:: Instructions to follow ::
Only the lines from the one with "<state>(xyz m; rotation" through the end of the material below belong in the reply; transcribe them exactly.

:: Records supplied ::
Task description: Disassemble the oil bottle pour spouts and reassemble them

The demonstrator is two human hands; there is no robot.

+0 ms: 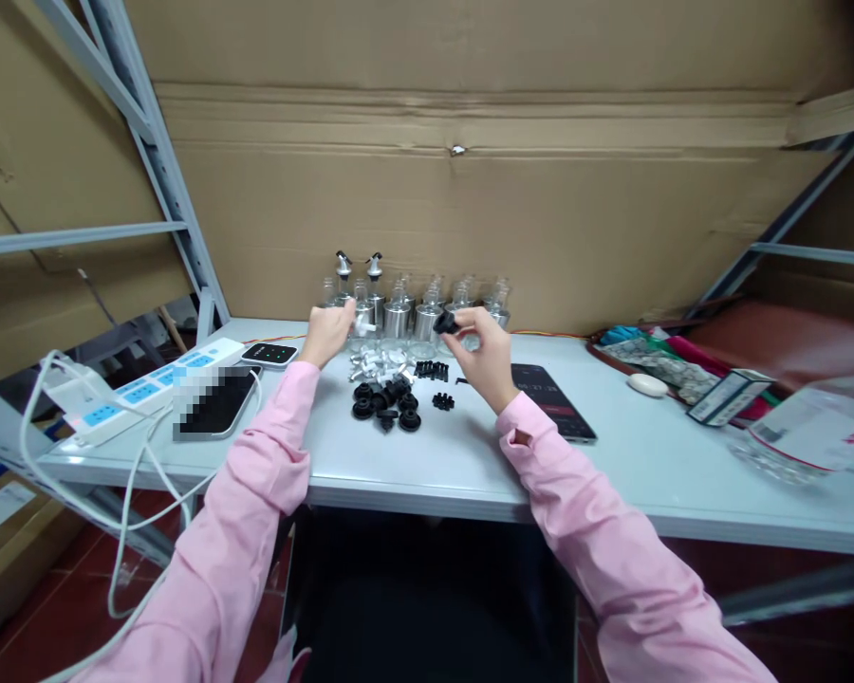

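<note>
My left hand (329,332) is closed on a small white part (362,324) above the white pieces. In my right hand (482,349), a black stopper-like part (446,323) is pinched between thumb and fingers. Between the hands, white and clear pieces (379,363) are heaped on the table (399,474). Several round black parts (409,419) lie nearer the front edge, with small black pieces (442,401) to their right. Behind stand several glass bottles with silvery bands (397,320); two carry metal pourers with black tips (374,266).
At the left lie a white power strip (153,384), a dark phone (220,403), a small display device (269,354) and white cables. A large phone (553,403) lies right of my right hand. Farther right are a white oval object (647,385), a small box (730,397) and a clear plastic container (811,427).
</note>
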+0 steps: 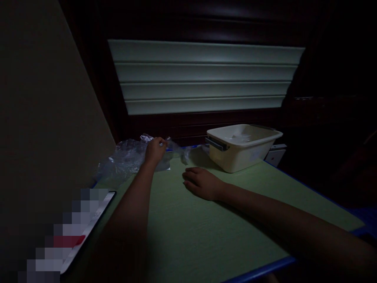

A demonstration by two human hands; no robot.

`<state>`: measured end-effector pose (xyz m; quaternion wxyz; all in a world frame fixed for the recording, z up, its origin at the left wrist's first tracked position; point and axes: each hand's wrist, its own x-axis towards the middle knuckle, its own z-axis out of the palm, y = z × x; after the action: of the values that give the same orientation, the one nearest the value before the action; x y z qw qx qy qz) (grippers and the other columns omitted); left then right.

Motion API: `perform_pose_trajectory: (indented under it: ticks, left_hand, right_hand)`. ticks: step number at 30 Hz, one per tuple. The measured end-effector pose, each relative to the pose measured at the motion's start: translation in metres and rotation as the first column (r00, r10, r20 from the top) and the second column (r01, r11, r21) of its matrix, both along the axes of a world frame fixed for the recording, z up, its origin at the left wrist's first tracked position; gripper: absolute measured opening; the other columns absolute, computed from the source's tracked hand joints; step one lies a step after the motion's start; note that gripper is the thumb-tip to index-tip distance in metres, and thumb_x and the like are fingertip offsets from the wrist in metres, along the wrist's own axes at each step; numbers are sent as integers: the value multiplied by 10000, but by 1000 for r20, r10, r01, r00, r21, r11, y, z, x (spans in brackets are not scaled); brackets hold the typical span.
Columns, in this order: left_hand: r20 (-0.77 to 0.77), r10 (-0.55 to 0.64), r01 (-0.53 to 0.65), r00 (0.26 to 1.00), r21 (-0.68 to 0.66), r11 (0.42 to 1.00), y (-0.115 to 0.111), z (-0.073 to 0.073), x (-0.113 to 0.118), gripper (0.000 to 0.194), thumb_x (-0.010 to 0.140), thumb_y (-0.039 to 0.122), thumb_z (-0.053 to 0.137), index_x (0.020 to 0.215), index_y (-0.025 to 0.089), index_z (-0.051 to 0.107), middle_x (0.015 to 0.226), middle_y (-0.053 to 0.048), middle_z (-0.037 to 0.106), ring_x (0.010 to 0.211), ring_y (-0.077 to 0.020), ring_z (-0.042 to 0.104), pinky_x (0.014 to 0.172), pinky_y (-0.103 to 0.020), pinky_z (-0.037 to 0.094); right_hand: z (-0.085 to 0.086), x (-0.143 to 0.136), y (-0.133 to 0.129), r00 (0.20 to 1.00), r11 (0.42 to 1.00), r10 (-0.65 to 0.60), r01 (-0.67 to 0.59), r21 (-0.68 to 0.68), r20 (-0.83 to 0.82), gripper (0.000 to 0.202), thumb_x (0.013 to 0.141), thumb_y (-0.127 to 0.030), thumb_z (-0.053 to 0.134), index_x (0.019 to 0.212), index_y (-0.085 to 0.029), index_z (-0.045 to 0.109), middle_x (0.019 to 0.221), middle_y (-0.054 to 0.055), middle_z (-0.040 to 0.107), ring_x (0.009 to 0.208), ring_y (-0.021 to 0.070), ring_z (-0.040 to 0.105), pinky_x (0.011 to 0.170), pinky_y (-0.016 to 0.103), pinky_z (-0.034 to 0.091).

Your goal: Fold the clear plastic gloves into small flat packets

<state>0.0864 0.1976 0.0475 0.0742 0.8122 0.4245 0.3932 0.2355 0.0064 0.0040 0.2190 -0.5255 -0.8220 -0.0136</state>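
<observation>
My left hand (155,150) is at the far left part of the table with its fingers pinched together. Crumpled clear plastic bags (122,159) lie beside and behind it, and the fingers seem closed on a piece of this plastic. A thin clear plastic piece (176,151) spreads just to the right of those fingers. Flat on the green tabletop (182,228) rests my right hand (203,183), palm down, fingers slightly bent and apart, holding nothing. The room is dim, so the exact grip is hard to make out.
A cream plastic bin (235,157) with dark handles stands at the back right, some clear plastic (238,138) inside. Behind it is a white box-like object (276,154). A tablet-like device (88,232), partly blurred out, lies at the left edge. A wall closes the left side.
</observation>
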Motion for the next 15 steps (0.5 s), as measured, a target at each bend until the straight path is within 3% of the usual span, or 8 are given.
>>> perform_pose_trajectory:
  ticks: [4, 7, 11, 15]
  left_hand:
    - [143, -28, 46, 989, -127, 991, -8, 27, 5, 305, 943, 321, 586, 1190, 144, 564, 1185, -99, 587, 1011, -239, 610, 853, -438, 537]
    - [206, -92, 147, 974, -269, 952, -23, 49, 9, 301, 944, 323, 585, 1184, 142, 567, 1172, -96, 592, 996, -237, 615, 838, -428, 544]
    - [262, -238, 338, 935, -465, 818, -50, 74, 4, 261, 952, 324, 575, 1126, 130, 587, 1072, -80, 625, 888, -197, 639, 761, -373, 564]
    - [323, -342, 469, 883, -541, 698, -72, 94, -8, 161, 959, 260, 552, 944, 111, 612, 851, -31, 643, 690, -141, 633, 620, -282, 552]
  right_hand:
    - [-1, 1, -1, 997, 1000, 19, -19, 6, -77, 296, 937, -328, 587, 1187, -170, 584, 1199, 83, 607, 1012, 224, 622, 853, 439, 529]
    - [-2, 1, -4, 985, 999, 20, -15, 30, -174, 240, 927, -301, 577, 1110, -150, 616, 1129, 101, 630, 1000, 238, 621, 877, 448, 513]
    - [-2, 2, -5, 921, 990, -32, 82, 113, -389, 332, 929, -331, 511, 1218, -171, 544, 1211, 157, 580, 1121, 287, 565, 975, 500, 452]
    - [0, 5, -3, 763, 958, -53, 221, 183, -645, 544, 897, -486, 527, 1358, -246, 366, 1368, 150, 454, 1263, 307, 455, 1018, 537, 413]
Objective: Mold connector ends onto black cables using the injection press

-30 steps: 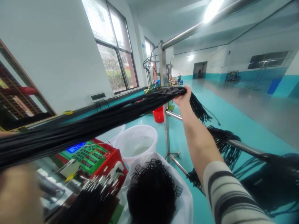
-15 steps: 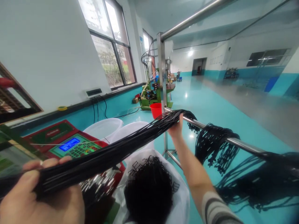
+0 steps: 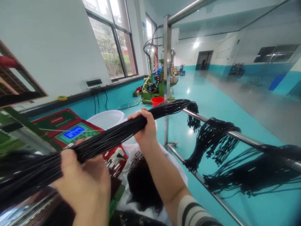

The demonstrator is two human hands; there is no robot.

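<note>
A long bundle of black cords point(image 3: 113, 135) runs from the lower left up to a steel rail point(image 3: 202, 118), its far end draped over the rail. My left hand point(image 3: 86, 179) is wrapped round the bundle at the lower left, thumb on top. Farther along, my right hand point(image 3: 146, 128) grips the same bundle from below, short of the rail. More black cords point(image 3: 217, 135) hang over the rail on the right, beside another dark bunch point(image 3: 256, 169) that looks blurred.
Below my arms, a white bag point(image 3: 171, 163) holds a black mass point(image 3: 143, 185). At the left stands a red and green control panel point(image 3: 75, 131) with a lit screen. White tubs point(image 3: 105, 117), a red bucket point(image 3: 157, 101) and a steel post point(image 3: 167, 62) stand beyond.
My right hand has moved left along the bundle, away from the rail. My left hand now appears farther right and still holds the cords. The view has shifted slightly.
</note>
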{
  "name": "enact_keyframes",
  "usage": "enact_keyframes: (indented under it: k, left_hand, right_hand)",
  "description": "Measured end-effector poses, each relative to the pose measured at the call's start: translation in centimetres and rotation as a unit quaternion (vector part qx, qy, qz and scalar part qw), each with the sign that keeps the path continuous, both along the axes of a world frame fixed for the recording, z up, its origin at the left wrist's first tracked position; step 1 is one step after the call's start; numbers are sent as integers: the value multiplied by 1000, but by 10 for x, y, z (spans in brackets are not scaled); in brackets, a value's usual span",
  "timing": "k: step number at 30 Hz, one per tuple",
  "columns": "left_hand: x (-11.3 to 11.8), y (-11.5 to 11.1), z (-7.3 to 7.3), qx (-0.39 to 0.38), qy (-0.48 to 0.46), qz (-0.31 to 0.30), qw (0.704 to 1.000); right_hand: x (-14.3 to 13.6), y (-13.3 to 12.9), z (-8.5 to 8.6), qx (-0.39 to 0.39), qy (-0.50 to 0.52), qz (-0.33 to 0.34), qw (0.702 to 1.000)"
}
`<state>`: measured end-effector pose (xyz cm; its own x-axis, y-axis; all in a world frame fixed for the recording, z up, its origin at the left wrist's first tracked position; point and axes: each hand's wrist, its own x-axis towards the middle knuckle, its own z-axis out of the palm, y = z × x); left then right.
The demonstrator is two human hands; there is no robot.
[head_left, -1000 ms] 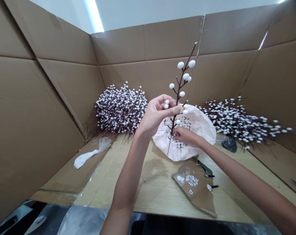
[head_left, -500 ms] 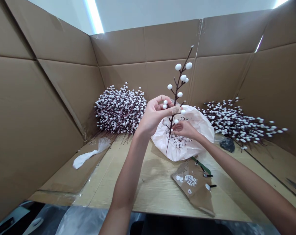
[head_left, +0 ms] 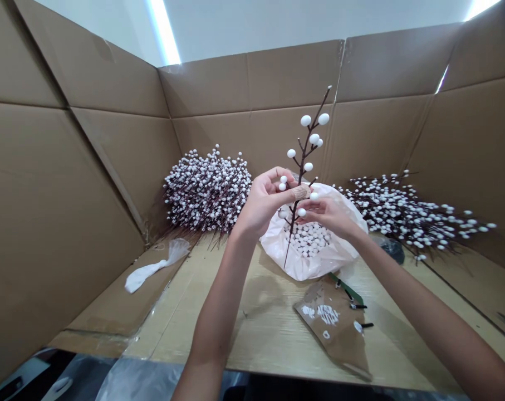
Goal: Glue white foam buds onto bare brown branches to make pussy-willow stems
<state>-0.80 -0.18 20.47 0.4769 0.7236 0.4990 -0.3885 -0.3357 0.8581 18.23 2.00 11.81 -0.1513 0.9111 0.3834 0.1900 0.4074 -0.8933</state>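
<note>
Twig [head_left: 303, 153] w/ round wht. balls [head_left: 323, 118]; L hand [head_left: 264, 201] pinching it; R hand [head_left: 331, 216] grip unclear.

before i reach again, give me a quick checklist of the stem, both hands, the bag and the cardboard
1. Thin brown stem with white berries gripped in the left hand: ok
2. Every side twig on the stem tipped with a berry: not ok, some ends are bare
3. Right hand holding a loose berry: cannot tell, its fingertips are partly hidden
4. Open white plastic bag with loose white berries inside: ok
5. Brown cardboard piece with white smears outside the bag, nearer you: ok
</note>
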Motion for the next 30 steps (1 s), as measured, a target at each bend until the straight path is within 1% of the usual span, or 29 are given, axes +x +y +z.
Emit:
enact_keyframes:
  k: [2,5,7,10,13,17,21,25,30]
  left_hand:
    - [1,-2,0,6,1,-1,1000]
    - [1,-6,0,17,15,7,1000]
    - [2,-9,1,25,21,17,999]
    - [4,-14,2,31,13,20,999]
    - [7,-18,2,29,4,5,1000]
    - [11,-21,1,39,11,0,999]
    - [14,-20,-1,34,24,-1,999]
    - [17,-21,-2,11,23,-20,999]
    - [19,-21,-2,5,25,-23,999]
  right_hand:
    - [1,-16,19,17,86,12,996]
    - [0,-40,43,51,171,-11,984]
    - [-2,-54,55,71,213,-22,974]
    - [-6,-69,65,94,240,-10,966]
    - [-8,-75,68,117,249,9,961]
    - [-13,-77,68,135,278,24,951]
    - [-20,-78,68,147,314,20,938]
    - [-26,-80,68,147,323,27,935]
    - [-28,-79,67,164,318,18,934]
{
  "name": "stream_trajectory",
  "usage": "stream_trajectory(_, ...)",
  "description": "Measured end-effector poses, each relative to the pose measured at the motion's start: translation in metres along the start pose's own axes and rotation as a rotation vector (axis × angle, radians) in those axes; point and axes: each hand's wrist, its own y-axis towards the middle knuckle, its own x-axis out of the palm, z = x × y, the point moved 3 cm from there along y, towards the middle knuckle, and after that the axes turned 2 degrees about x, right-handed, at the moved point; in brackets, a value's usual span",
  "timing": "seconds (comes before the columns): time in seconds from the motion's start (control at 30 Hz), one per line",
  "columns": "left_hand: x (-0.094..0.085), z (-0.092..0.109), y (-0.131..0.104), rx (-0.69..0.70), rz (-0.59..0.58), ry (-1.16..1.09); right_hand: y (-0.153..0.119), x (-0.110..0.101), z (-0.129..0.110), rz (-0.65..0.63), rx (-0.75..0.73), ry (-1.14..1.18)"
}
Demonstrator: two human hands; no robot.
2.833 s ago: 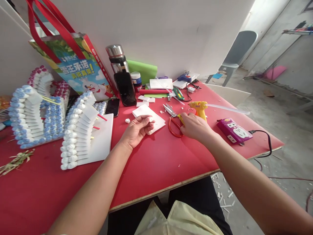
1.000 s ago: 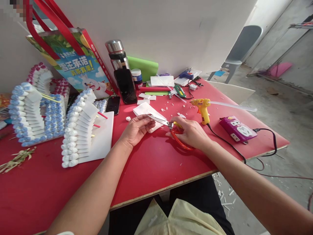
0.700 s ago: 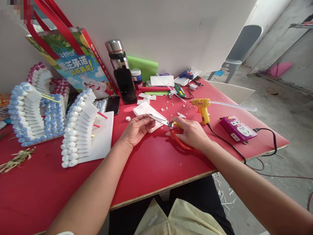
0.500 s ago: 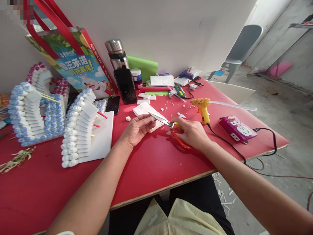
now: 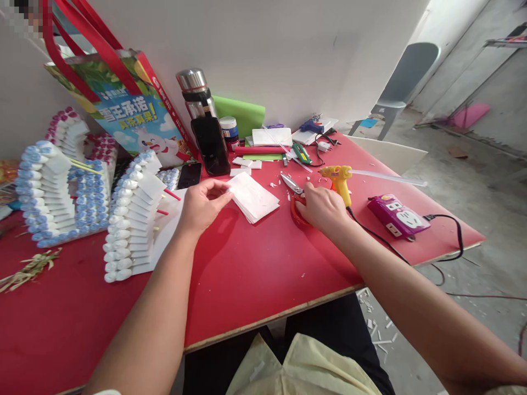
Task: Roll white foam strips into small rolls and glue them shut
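Note:
My right hand is closed around the handles of a pair of scissors, low over the red table. The blades point away to the left, and the red handle shows below my fingers. My left hand is pinched at the fingertips, beside the left corner of a stack of white paper sheets. What lies between those fingertips is too small to make out. Just beyond my right hand is a yellow glue gun with a clear glue stick in its back.
A fan-shaped piece of white rolls and a blue-and-white one stand left. Behind are a carrier bag, a thermos and a black phone. A purple power strip with a cable sits right, near the table edge.
My hands have moved apart. The scissors have gone right and down toward the table, away from my left hand. My left hand has shifted left, uncovering the paper stack and covering the small white roll's spot.

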Motion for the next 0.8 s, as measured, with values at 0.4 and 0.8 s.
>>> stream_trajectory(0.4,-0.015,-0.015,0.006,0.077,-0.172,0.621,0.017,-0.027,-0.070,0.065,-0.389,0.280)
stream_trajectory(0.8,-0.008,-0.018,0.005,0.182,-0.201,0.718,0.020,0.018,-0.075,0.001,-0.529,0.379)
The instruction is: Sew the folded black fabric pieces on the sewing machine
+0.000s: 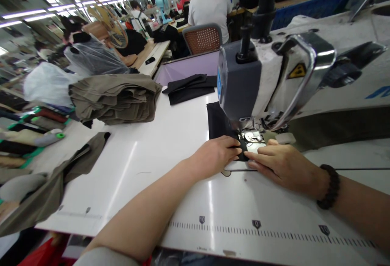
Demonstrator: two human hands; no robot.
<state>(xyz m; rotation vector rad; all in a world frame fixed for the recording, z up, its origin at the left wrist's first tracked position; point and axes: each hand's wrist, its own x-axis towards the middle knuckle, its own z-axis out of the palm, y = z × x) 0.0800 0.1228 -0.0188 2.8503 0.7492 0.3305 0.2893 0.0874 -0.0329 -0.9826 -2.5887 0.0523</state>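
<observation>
A piece of black fabric [218, 120] lies under the needle area of a sewing machine [240, 83]. My left hand [215, 156] presses on this fabric, its fingers bent and close together. From the right, my right hand [282, 164] meets the fabric's near edge with index finger and thumb; its other fingers are curled. Both sets of fingertips sit just in front of the presser foot and the metal needle plate [254, 137]. The underside of the fabric is hidden. A dark braided bracelet [329, 187] circles my right wrist.
A stack of olive-brown fabric pieces [118, 95] and folded black pieces [190, 87] lie farther back on the white table [146, 176]. Thread spools [45, 136] stand at left. An olive strip [341, 130] runs beneath the machine arm. Ahead, a person [210, 6] sits on a chair [203, 39].
</observation>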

:: Task answer ::
<state>(xyz m; rotation vector rad; all in a world frame fixed for the recording, z up, its origin at the left wrist's first tracked position; point and axes: each hand's wrist, its own x-axis towards the middle knuckle, its own z-axis out of the palm, y = z × x) 0.0800 0.1228 -0.0188 2.8503 0.7492 0.3305 0.2893 0.0874 -0.0329 -0.9826 -2.5887 0.0523</state>
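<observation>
A piece of black fabric [218, 120] lies under the needle area of a sewing machine [240, 83]. My left hand [215, 156] presses on this fabric, its fingers bent and close together. From the right, my right hand [282, 164] meets the fabric's near edge with index finger and thumb; its other fingers are curled. Both sets of fingertips sit just in front of the presser foot and the metal needle plate [254, 137]. The underside of the fabric is hidden. A dark braided bracelet [329, 187] circles my right wrist.
A stack of olive-brown fabric pieces [118, 95] and folded black pieces [190, 87] lie farther back on the white table [146, 176]. Thread spools [45, 136] stand at left. An olive strip [341, 130] runs beneath the machine arm. Ahead, a person [210, 6] sits on a chair [203, 39].
</observation>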

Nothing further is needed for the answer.